# Sight pins too high, VERY close



## plgorman (Jan 10, 2008)

I have an old Martin Gazelle that I bought and stripped down and put all new accessories on. Im pretty good with it but something has been bothering me about it. My pins are REALLY close together. I have a truglo 5 pin sight and its sighted in good right now. The problem is, the top pin and most of the 2nd from the top are covered up by the square part of the top limb. The next 3 down are good but they are right there under it. All my pins are less than 1/8" apart. I think this means my bow shoots pretty flat which isnt a bad thing. I was wondering what I can do to drop the pins and still stay on target after re-adjusting the pins, of course. Maybe drop the peep down a little? But wouldnt that throw my 'hold' off?


----------



## rlw (May 21, 2004)

Go down and find the thread about using only one pin. I'm doing this now and it seems to be working out well. Mine is set up for 25yds in which I really don't want to
shoot farther than that anyway.


----------



## rlw (May 21, 2004)

Here you go. Good luck

http://2coolfishing.com/ttmbforum/showthread.php?t=228193&highlight=single+pin


----------



## plgorman (Jan 10, 2008)

wow prob solved. Never heard of this, thanks rlw. I shoot w/ my 25 yd pin 90% of the time now and just compensate for the drop or aim low as needed. Never heard of shooting w/ a single pin but its pretty much what i've been doing. Pulling off the other 4 now


----------



## rlw (May 21, 2004)

No prob. bud, I was in the same boat. Never know what u can find on 2cool.


----------



## Timemachine (Nov 25, 2008)

I switched to the one pin at 25 yards also. I located the pin in the center of the circular frame and moved the frame to adjust POI. NOW, target aquisition is natural. Similar to the peep sight on my M1 Garand. Like it a whole lot. Gonna show it to a herd of axis deer next week. Prolly gonna show it to some hogs too. Hope they like it.


----------



## 11andy11 (Aug 12, 2004)

I don't like that concept because I can shoot 3 inch groups at 40 yards. I am not guessing off one pin that distance. I would remove some of the pins and just have a 20,30,40 yard pin.


----------



## rlw (May 21, 2004)

40 yards is farther than some of us are comfortable with. For 25 yds in the system works well. But we all have our own ways to do things.


----------



## redduck (Jul 26, 2006)

I agree with 11


----------



## 2GOOD (Mar 16, 2008)

The max distance you should be shooting at a deer is 30yrds. Too many things can happen at distances of more than that. It doesn't take much of move or duck to make a good shot turn real bad, real quick. We owe it to the animal. With that being said, I still have my 5 pins out to 60 yrds but just limit my shots to 30yrds. If the single pin works for ya, let it fly brother and don't listen to what others say.


----------



## Chunky (Oct 15, 2006)

I have nothing to add. Each should do what works them...I would say that moving one's peep is a very bad idea. It should be at the place your eye falls naturally when you are at comfortable anchor.


----------



## berto (Oct 14, 2004)

plgorman said:


> wow prob solved. Never heard of this, thanks rlw. I shoot w/ my 25 yd pin 90% of the time now and just compensate for the drop or aim low as needed. Never heard of shooting w/ a single pin but its pretty much what i've been doing. Pulling off the other 4 now


man u might have to come show me how to shoot my bow. im catching hell with it. im gonna go get some new arrows friday.


----------



## wet dreams (May 21, 2004)

Chunky said:


> I have nothing to add. Each should do what works them...I would say that moving one's peep is a very bad idea. It should be at the place your eye falls naturally when you are at comfortable anchor.

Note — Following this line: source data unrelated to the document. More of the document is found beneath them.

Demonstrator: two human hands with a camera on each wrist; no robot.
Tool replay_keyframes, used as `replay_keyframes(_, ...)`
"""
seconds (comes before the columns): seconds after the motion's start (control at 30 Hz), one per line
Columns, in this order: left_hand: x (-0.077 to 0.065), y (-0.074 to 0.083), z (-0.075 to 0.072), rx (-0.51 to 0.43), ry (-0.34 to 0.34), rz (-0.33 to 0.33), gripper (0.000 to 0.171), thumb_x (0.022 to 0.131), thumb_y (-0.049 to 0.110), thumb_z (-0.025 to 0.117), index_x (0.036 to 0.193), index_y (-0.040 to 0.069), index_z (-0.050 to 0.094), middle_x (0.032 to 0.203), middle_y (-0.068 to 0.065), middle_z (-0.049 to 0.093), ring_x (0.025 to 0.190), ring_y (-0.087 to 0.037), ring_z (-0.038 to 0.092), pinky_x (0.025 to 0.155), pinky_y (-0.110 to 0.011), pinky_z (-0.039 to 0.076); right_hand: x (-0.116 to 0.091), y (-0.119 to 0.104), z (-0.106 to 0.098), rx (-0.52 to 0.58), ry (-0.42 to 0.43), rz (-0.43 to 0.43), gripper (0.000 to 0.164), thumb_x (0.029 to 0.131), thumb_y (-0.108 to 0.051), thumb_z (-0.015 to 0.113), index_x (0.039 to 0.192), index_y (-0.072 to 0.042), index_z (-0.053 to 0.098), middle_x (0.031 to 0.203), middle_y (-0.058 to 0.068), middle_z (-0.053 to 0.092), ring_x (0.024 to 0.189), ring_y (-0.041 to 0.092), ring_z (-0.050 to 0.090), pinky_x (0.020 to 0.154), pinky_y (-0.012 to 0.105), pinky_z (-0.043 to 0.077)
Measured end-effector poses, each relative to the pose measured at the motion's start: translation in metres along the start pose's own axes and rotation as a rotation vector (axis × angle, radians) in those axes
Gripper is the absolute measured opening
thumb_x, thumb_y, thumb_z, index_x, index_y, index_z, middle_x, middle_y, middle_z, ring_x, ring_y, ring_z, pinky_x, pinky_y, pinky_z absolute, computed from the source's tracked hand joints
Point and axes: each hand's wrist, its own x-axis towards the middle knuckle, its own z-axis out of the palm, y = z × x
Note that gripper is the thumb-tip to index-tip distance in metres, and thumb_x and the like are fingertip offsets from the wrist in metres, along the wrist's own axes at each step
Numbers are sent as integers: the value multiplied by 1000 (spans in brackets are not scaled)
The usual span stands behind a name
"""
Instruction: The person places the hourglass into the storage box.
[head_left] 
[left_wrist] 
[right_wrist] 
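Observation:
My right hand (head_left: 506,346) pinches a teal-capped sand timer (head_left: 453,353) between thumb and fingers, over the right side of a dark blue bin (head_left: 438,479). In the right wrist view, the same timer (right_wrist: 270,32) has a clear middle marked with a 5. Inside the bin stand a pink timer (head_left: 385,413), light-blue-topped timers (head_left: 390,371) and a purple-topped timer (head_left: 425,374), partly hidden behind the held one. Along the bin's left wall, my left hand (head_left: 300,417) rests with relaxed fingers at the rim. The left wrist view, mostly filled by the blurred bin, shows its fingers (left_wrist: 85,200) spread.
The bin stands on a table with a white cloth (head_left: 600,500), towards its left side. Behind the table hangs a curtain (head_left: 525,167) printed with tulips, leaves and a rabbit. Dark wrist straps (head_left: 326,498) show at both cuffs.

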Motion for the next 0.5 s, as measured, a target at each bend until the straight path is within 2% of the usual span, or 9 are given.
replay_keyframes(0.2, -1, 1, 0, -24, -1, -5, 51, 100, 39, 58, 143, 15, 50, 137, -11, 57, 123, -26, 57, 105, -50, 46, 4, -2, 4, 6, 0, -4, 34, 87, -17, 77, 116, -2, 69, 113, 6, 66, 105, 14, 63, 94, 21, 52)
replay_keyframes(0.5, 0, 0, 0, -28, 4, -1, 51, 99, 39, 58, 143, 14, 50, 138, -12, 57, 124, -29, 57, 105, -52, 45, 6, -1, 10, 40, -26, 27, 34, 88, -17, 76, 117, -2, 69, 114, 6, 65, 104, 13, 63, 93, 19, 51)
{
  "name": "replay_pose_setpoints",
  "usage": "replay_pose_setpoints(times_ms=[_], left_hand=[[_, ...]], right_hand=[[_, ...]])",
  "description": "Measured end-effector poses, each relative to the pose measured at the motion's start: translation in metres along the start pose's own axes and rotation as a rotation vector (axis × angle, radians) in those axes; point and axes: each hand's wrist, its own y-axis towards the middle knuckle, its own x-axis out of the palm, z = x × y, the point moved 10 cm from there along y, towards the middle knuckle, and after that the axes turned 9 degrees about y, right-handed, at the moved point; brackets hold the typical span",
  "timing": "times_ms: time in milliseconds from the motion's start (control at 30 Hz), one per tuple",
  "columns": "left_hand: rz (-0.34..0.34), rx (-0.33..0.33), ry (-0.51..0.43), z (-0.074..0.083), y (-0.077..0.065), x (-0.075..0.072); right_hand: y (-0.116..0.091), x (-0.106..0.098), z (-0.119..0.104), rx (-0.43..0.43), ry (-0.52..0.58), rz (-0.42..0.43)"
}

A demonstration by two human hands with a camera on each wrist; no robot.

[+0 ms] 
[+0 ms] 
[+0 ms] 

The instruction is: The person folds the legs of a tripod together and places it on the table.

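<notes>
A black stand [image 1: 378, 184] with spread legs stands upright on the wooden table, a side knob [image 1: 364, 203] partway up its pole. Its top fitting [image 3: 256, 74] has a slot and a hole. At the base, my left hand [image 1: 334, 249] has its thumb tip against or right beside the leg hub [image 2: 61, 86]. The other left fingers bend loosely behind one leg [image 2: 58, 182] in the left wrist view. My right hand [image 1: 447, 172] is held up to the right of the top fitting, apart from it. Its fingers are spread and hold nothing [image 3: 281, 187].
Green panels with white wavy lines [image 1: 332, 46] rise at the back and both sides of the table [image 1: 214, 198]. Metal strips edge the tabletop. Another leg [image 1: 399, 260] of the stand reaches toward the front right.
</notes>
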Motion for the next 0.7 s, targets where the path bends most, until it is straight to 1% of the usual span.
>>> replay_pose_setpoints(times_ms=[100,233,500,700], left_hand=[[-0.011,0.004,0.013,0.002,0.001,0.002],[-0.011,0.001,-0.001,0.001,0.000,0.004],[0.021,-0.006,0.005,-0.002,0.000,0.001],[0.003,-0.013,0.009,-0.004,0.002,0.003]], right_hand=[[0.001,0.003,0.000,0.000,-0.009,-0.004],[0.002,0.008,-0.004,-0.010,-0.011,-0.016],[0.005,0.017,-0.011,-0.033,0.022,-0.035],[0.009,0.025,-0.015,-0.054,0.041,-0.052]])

When setting up a bow for someone I will ALWAYS have them draw and anchor with eyes CLOSED and then adjust peep acordingly and tie it in, you should NEVER adjust your head to fit peep, if set up rite it will allways be there....WW


----------



## rat race (Aug 10, 2006)

I agree about not adjusting the peep. The peep should be in line with the eye. You may want to paper tune the bow. I bet you need to adjust your nocking point or your arrow rest.

RR


----------



## nhampton (Aug 8, 2007)

I have one pin and that pin is set at a 30 yards. My poi is 1/2" high at 25 and 1 1/2" high at 20. Beyond that my poi falls at 1/2"/yd. So if I *had* to shoot beyond 30 yds I could hold higher on the deer out to about 40/45 yards. In 20 some odd years of bow hunting the only time I have had to do this was at a deer that was spined, but still able to crawl and I shot it a second time to put it out of its misery quicker. You never know, but the probable reason the deer was spined was because the deer almost ducked the string and the shot was a little to far. I have since corrected this mistake by getting a faster bow, not shooting past 30 yds, and aiming at the heart instead of lungs. If you have to make mistakes, you might as well learn from them so you don't have to repeat them.


----------



## plgorman (Jan 10, 2008)

I figured it was a horrible idea to move the peep but thats why I have you guys right? Im going to fool with it at lunch, we have a little range behind the shop set up. Treestand and all!


----------



## nhampton (Aug 8, 2007)

plgorman said:


> I figured it was a horrible idea to move the peep but thats why I have you guys right? Im going to fool with it at lunch, we have a little range behind the shop set up. Treestand and all!


 OK... and next your gonna tell us that you fully paid health care ins at work too. Better look out Oboma will figure out how to tax your target practice range too.


----------